_WHAT YOU NEED TO DO_: Each line below needs to be returned exactly. Skip any picture.

_DATA BLOCK_:
● ● ● ● ●

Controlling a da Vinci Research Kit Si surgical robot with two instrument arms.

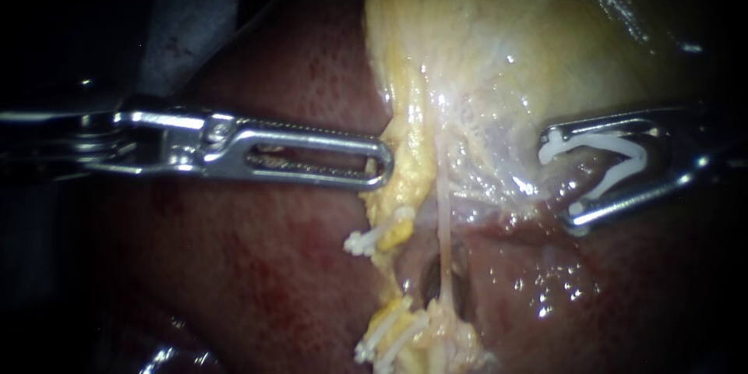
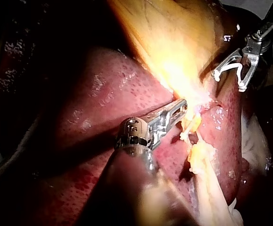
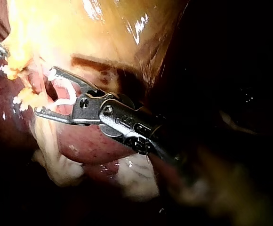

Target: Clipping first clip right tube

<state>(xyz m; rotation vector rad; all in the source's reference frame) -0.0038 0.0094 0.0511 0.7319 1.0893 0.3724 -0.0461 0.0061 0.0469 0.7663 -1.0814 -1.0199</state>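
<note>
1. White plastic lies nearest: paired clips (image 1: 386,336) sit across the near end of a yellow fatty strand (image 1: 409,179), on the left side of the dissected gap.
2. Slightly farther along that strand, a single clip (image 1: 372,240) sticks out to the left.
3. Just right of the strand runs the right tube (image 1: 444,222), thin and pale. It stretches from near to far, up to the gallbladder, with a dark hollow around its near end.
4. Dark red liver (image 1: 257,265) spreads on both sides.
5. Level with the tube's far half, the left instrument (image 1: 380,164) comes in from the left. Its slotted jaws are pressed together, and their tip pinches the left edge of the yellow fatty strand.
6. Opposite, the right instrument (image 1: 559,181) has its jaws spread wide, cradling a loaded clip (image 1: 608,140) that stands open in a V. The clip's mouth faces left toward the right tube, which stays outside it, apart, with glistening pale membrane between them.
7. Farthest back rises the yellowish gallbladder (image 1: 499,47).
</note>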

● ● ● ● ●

_RESULT OF THE TASK_:
Controlling a da Vinci Research Kit Si surgical robot with two instrument arms.


Target: Clipping first clip right tube

<state>(xyz m; rotation vector rad; all in the source's reference frame) -0.0038 0.0094 0.0511 0.7319 1.0893 0.3724 -0.0461 0.0061 0.0469 0.7663 -1.0814 -1.0199</state>
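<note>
1. White plastic lies nearest: paired clips (image 1: 386,336) sit across the near end of a yellow fatty strand (image 1: 409,179), on the left side of the dissected gap.
2. Slightly farther along that strand, a single clip (image 1: 372,240) sticks out to the left.
3. Just right of the strand runs the right tube (image 1: 444,222), thin and pale. It stretches from near to far, up to the gallbladder, with a dark hollow around its near end.
4. Dark red liver (image 1: 257,265) spreads on both sides.
5. Level with the tube's far half, the left instrument (image 1: 380,164) comes in from the left. Its slotted jaws are pressed together, and their tip pinches the left edge of the yellow fatty strand.
6. Opposite, the right instrument (image 1: 559,181) has its jaws spread wide, cradling a loaded clip (image 1: 608,140) that stands open in a V. The clip's mouth faces left toward the right tube, which stays outside it, apart, with glistening pale membrane between them.
7. Farthest back rises the yellowish gallbladder (image 1: 499,47).
</note>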

Nothing else is part of this answer.